If subparagraph (a) of the supplementary powers paragraph authorized local legislation when there is general law in existence on the same subject, it would have had implications in the Fieldale Farms case. As discussed above, that case dealt with a county’s attempt to impose regulatory requirements on a company engaged in the disposal of waste from a wastewater treatment process. Fieldale Farms, 270 Ga. at 273. Although not discussed in the Court’s opinion, the supplementary powers paragraph, in addition to listing “air quality control,” also lists “solid waste … disposal” and “sewage collection and disposal systems” as supplementary powers for a county or municipality. Ga. Const., Art. IX, Sec. II, Para. III(a)(2) and (6). Nevertheless, relying exclusively on the uniformity clause, the Supreme Court concluded that the county was preempted by the Georgia Water Quality Control Act from imposing its regulatory requirements in addition to those requirements already imposed by the state. Consequently, the rationale of the Supreme Court in the Fieldale Farms case is equally applicable here: “[B]y assigning the task of developing permit requirements directly to the state, the statute implies that the General Assembly did not intend to give [local governments] concurrent jurisdiction to regulate through a permit system.” Id. at 277.

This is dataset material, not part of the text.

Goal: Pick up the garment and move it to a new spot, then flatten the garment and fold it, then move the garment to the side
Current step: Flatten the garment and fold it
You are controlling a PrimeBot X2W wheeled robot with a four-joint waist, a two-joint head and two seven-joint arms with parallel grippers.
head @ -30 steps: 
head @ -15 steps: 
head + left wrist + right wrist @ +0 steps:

Therefore, it is my unofficial opinion that, pursuant to the uniformity clause of the Georgia Constitution, the City of Snellville is preempted by the Georgia Air Quality Act from adopting a comprehensive ordinance that would impose air quality related regulatory requirements and emission limitations on the operation of a crematorium within city limits.

Prepared by:

JOHN E. HENNELLY

Senior Assistant Attorney General

[1] Official opinions of the Attorney General are written to the Governor and agency heads. Unofficial opinions are issued to other state officials and, when deemed of significance in matters of general state law, to local officials. The question presented in this case involves a matter of statewide application and is integrally related to a previous opinion issued by this office on the same subject.

[2] The relevant provision, known as the uniformity clause, in the 1976 Constitution read: “Laws of a general nature shall have uniform operation throughout the State, and no special law shall be enacted in any case for which provision has been made by existing general law.” Ga. Const. of 1976, Art. I, Sec. II, Para. VII. The revised provision in the current Constitution now reads: “Laws of a general nature shall have uniform operation throughout this state and no local or special law shall be enacted in any case for which provision has been made by an existing general law, except that the General Assembly may by general law authorize local governments by local ordinance or resolution to exercise police powers which do not conflict with general laws.” Ga. Const., Art. III, Sec. VI, Para. IV(a)(emphasis shows the primary revisions to the previous Constitution).

[3]For an example of such a law, see the Georgia Comprehensive Solid Waste Management Act, O.C.G.A. § 12‑8‑30.9: “No provision of this part and no rule, regulation, or ruling of the board or the director shall be construed to be a limitation … [o]n the power of a municipality, county, authority, or special district to adopt and enforce additional regulations, not in conflict with this part, imposing further conditions, restrictions, or limitations with respect to the handling or disposal of municipal solid waste.”